Outrancier, slave et mexicain
Que serait donc Que viva Mexico si Eisenstein avait pu tourner le film jusqu’au bout de son projet, le monter, le sonoriser différemment ? S’il n’avait pas été interrompu par le retrait du commanditaire du projet, le romancier socialiste Upton Sinclair qui saisit les milliers de mètres de pellicule déjà tournés, qui n’ont été récupérés que quarante ans plus tard et mis bout à bout tant bien que mal ?
Que serait donc Que viva Mexico ? Peut-être le chef-d’œuvre du réalisateur tant, au vu des images conservées, il semble qu’il y ait une osmose totale entre lui et l’étrange Mexique, violent, tragique, déchiré, cruel, morbide ? Ce pays qui a fasciné tant d’auteurs et de metteurs en scène, Graham Greene, Malcolm Lowry, Sam Peckinpah par sa sauvagerie et sa désolation. Ce pays où l’image de la mort est omniprésente, familière, fascinante, ce pays où, le 2 novembre, tout le monde, et les enfants avant tout, se régale de tibias, de crânes, de squelettes en massepain, en chocolat, en sucre, où l’on vient joyeusement déjeuner ou faire l’amour au milieu des tombes de ses proches, ce pays de vestiges aztèques et de soleil violent a sans doute des rapports profonds avec l’outrance russe, sa violence excessive, mais aussi sa chaleur et sa générosité. Contrées également tragiques et torturées, démesurées et sanglantes, comme des chambres d’écho…
La beauté des images recueillies par Eisenstein et son chef opérateur Éduard Tisse, le sens des prises de vue, les angles rares choisis, la musique, tour à tour enchantée, harmonieuse puis obsédante, fatidique, tout concourt à laisser deviner ce qu’aurait pu être le film. S’il ne subsiste que quelques photographies et des intentions de tournage de l’épisode final intitulé La Soldadera (la lutte révolutionnaire des femmes lors de la révolution de 1910, qui a mis fin à la dictature de Porfirio Diaz), le premier épisode, Sandunga donne une image sans doute un peu trop idyllique, un peu trop ‘’état de nature’’ d’une sorte de paradis terrestre matriarcal où des femmes souriantes choisissent des maris oisifs et doux qui semblent n’avoir d’autre obligation que leur faire de beaux enfants au corps cuivré.

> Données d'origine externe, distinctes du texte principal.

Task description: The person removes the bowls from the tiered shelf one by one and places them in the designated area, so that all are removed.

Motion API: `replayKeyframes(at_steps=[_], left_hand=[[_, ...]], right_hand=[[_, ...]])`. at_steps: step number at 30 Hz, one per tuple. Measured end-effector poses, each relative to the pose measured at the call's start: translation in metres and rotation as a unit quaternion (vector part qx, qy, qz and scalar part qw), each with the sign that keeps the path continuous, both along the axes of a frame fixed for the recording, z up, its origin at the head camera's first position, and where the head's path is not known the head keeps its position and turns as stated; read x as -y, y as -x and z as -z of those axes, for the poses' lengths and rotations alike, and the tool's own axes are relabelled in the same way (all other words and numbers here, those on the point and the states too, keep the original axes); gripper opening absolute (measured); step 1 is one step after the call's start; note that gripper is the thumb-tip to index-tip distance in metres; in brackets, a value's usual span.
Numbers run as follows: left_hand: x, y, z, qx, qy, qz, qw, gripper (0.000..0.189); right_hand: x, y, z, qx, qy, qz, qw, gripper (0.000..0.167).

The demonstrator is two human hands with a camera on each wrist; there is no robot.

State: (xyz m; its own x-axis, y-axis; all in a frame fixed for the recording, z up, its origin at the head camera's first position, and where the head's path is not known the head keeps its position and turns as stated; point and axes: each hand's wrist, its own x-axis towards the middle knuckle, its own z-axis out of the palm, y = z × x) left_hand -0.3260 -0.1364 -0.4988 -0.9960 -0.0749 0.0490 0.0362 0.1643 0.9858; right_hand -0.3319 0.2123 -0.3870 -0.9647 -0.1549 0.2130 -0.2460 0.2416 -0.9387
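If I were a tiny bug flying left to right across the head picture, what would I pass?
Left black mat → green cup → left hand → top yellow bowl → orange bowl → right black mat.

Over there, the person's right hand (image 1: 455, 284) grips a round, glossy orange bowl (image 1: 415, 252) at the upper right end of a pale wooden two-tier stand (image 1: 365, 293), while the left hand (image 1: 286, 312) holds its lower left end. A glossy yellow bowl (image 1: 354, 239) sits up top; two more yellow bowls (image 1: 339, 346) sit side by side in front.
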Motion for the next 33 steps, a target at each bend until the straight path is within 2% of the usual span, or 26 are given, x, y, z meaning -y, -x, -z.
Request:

Le deuxième, ‘’La fiesta’’ est une relation presque documentaire des fêtes de célébration de la Vierge de Guadalupe, cérémonies empreintes de syncrétisme où se bousculent références chrétiennes plaquées sur de profondes racines aztèques, dans une religiosité doloriste, souffrante et terrifiée qui culmine dans le sacrifice rituel du taureau lors d’une corrida admirablement filmée.
Enfin, dernier segment, Maguey, segment qui raconte une histoire cruelle. Le maguey, c’est un cactus géant, dont on tire la sève gluante pour produire le mezcal. Immense hacienda, dizaines de peones, propriétaires tout puissants, contremaîtres et hommes de main féroces. Un pauvre ouvrier, Sebastian, vient, comme le veut la règle, présenter au propriétaire sa fiancée, Maria qui vient juste de le rejoindre, amenée par ses parents. Le malheur veut que la fille soit jolie et qu’elle plaise à un ami du patron, qui la viole. Révolte de Sebastian, rejoint par son frère et deux camarades.
Les rebelles n’iront pas loin mais lors de la chasse à l’homme qui leur est donnée, tuent la fille du propriétaire qui s’est jointe avec volupté à la troupe des chasseurs. Un des quatre pauvres types est laissé pour mort, les trois autres sont capturés, enterrés vivants jusqu’aux épaules et massacrés ensuite par la cavalcade assassine des chevaux qui passent et repassent sur leurs pauvres visages. Beauté hiératique du supplice sous un soleil écrasant, des plans sur les visages, dignité de Sebastian, mépris haineux des bourreaux : scène d’une force et d’une férocité incroyables avec – j’y reviens – une musique qui fait songer à du Morricone désespéré.